*** Begin section ***

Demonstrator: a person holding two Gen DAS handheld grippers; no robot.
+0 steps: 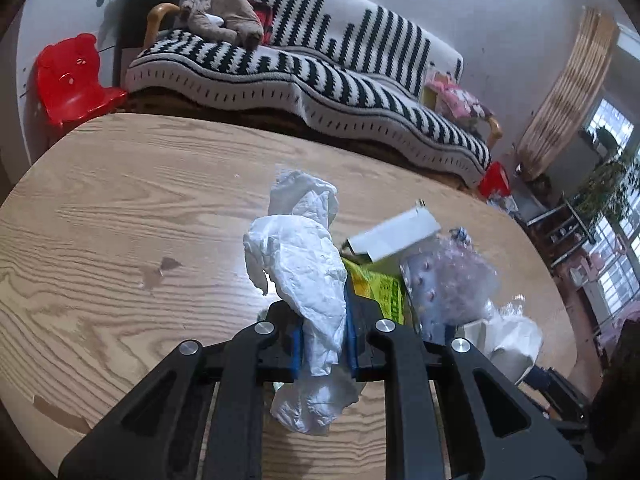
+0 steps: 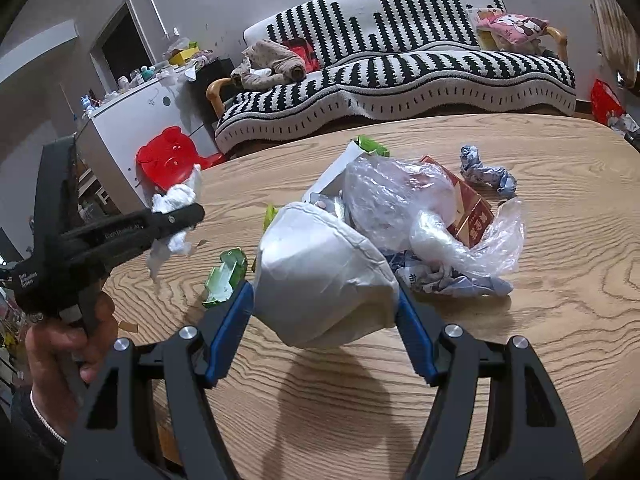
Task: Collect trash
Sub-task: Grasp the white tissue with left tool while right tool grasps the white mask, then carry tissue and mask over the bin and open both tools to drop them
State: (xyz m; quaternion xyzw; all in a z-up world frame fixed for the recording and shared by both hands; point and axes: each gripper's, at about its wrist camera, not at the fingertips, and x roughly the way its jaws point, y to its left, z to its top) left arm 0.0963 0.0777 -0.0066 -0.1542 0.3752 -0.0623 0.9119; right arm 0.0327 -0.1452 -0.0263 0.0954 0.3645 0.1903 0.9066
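Spreading under litter, a wood-grain table (image 2: 540,320); left gripper (image 1: 322,344) pinching tissue (image 1: 304,264), right gripper (image 2: 326,320) clasping cup (image 2: 320,264).

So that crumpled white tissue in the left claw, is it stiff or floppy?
Probably floppy: the tissue droops below the left claw and flops above it. Likely very light, as thin, wrinkled paper. It may tear or slip out if tugged, since only a narrow part is pinched.

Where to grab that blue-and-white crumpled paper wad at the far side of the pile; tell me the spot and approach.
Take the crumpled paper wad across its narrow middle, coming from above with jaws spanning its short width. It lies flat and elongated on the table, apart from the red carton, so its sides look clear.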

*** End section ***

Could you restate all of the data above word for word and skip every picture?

Demonstrator: a person holding two Gen DAS handheld grippers; no robot.
+0 steps: 
+0 steps: 
Task: Collect trash
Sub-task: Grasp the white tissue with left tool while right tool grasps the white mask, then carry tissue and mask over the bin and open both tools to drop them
State: (xyz m; quaternion xyzw; all in a z-up world frame fixed for the recording and shared by both hands; point and axes: each gripper's, at about its wrist camera, not at the fingertips, and x roughly the way its jaws point, y to its left, z to its top) left arm 0.0963 0.0777 -0.0066 -0.1542 0.3752 -0.0623 0.9119; right arm 0.0327 -0.1452 -0.0263 0.0954 0.3645 0.1903 0.9066
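Spreading under litter, a wood-grain table (image 2: 540,320); left gripper (image 1: 322,344) pinching tissue (image 1: 304,264), right gripper (image 2: 326,320) clasping cup (image 2: 320,264).

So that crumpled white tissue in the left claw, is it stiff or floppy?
Probably floppy: the tissue droops below the left claw and flops above it. Likely very light, as thin, wrinkled paper. It may tear or slip out if tugged, since only a narrow part is pinched.

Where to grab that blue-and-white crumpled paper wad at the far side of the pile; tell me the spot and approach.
Take the crumpled paper wad across its narrow middle, coming from above with jaws spanning its short width. It lies flat and elongated on the table, apart from the red carton, so its sides look clear.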

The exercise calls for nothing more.